As you can see from the dialog, we pass the complete job (including sub-jobs and sub-transformations) over to the “Cluster Master” slave server prior to execution because it is not possible nor needed for Spoon to contact the various slave servers directly.  That is because they report with their internal IP addresses.  We wouldn’t want it otherwise since that offers the best performance (and costs less).

These goodies are soon to be had in a 3.2.0-RC1 near you…

Until next time,
Matt

6 comments

  • Wow! Great job, amazing how fast this is progressing.

    I think this is going to be a big part of you MySQL UC presentation next month?

    kind regards,

    Roland

  • Well Roland, I guess you’ll just have to come and see :-)

  • Awesome! This helps greatly.

  • Matt, fantastic work as usual. Between this and the resource exporter, you’re evolving with the users needs, as always. With the advent of cloud computing and MPP databases, this kind of utility is sooooooo useful, whether you’re “cloud computing” with amazon or your own dedicated servers. I’m excited to put this to work and hope to be able to provide useful feedback. Working now on a project using Vertica (MPP) and our own dedicated cloud of servers. That management of the cloud servers will be a “growing” concern, and all this dynamic management helps so much.

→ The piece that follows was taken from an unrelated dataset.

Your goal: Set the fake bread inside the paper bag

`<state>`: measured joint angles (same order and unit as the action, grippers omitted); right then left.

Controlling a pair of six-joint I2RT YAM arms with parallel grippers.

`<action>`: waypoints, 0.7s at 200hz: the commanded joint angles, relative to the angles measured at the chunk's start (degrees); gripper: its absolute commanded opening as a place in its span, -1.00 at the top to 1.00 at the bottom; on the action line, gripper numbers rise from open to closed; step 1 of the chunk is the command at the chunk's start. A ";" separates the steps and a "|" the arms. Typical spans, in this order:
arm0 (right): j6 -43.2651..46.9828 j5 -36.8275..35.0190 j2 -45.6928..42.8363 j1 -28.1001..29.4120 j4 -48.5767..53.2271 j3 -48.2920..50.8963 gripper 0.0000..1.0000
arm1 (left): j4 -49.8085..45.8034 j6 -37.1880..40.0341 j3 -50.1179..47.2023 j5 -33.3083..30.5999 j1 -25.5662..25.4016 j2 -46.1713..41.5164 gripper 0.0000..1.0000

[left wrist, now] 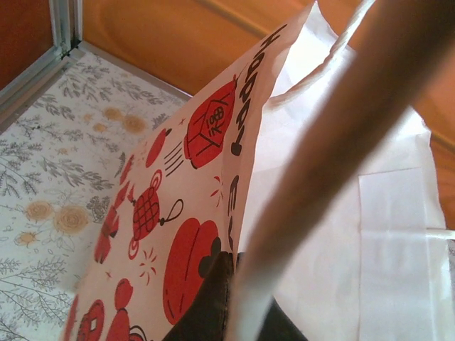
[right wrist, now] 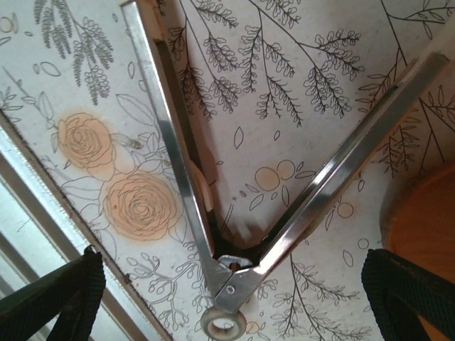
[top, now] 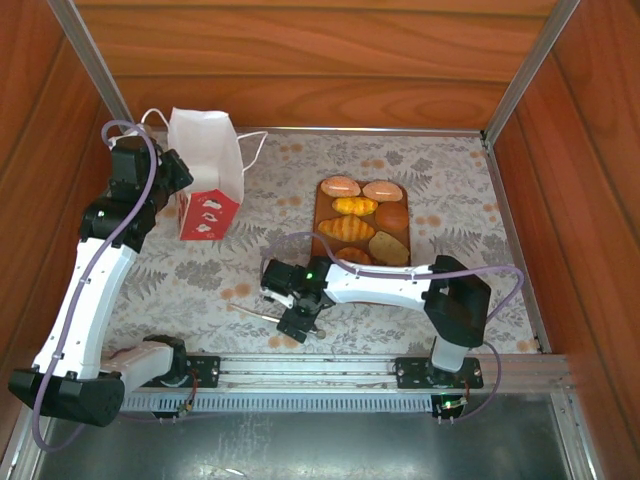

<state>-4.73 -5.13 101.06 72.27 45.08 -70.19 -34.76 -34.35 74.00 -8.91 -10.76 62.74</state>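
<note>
Seemingly our left gripper point(top: 180, 180) clamps the paper bag point(top: 207, 160) by its rim; our right gripper point(right wrist: 227, 295), jaws apart, straddles the tongs point(right wrist: 169, 160), so next we close on them, fake bread point(top: 347, 229) untouched

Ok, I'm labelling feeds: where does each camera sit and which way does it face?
Top external: above and behind the arm bases, looking down at the table; both arms show, the left hand at the paper bag, plus the fake bread.
Left wrist: on the left arm, close against the bag's printed side; a dark part, likely a finger, shows at the bottom.
Right wrist: looking down at metal tongs on the cloth, between the fingers of the open right hand.
Shared: top external and left wrist both see the bag.
</note>
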 commanded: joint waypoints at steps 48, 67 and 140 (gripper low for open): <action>-0.49 -2.61 4.14 0.42 -1.69 -1.92 -0.99 | 0.93 0.72 -1.40 -1.44 0.59 -1.83 1.00; -1.18 -2.78 4.74 0.09 -1.84 -1.97 -0.99 | 0.93 0.74 -1.31 -1.29 0.72 -1.82 1.00; -1.63 -1.40 7.50 -1.34 -4.03 -2.19 -0.99 | 0.88 0.69 -1.39 -1.68 0.66 -1.74 1.00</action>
<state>-5.45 -7.25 106.87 71.83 41.41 -71.02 -34.74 -34.35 73.08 -9.41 -10.55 61.89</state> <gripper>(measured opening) 0.996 0.050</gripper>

Awesomeeeeeeeeee!

  • AP

    Hi Matt,

    I sent you an email at your Pentaho, but is kettle started as soon as you run the instances? I’m receiving some connection refused messages (from Pentaho running on Windows to the AMI’s which are Linux) – I have opened the correct port (8080) and still receive the messages.

  • Hello Allan & Brainchild!

    This is probably caused by the fact that we start slave servers on the Amazon internal network. Spoon can’t directly access them. We do this for speed and $$ (internal traffic is fast and free of charge). That is why we included the “pass export to remote server” option in the job execution dialog.

    Good luck!
    Matt